Check every line below for the word "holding" and show those that hold it.

(Dataset entries)
- - -

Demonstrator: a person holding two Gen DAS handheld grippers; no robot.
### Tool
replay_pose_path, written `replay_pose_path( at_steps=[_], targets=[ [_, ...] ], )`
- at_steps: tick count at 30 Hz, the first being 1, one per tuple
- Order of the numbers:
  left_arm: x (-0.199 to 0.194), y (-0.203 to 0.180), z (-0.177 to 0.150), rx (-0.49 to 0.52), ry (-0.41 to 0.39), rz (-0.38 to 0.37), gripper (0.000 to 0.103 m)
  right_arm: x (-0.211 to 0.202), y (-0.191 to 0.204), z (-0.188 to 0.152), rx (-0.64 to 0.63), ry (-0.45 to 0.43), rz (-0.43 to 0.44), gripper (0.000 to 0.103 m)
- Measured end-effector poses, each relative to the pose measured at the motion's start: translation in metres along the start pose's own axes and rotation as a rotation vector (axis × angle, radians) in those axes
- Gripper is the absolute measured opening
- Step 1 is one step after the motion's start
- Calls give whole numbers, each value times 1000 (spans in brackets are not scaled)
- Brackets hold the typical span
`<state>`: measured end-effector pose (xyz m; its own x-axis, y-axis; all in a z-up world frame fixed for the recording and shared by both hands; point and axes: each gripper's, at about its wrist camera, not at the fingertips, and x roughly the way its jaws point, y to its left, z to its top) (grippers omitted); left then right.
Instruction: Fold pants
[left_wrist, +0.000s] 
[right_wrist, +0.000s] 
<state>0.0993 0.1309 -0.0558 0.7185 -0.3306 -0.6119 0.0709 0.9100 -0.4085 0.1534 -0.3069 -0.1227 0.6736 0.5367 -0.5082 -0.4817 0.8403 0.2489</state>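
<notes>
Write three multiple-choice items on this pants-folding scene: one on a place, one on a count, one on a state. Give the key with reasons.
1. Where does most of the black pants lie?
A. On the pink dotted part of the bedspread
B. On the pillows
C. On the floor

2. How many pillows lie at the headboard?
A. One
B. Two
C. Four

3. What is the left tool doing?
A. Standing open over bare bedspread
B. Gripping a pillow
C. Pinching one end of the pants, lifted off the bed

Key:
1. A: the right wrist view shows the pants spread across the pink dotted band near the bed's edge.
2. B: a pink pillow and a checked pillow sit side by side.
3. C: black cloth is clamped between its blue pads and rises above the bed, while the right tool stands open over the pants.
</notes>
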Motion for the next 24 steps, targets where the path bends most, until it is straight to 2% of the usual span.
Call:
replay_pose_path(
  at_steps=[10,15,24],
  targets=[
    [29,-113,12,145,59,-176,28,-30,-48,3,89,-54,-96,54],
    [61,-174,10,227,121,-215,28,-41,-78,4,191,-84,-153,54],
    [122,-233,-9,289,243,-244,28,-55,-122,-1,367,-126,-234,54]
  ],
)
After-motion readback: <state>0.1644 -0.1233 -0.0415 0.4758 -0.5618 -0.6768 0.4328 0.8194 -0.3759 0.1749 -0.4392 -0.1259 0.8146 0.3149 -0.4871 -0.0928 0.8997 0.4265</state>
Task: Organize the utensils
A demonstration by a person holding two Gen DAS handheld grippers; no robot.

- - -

RESPONSE AREA:
Demonstrator: a person holding two Gen DAS handheld grippers; no robot.
A demonstration by a person holding two Gen DAS handheld grippers; no robot.

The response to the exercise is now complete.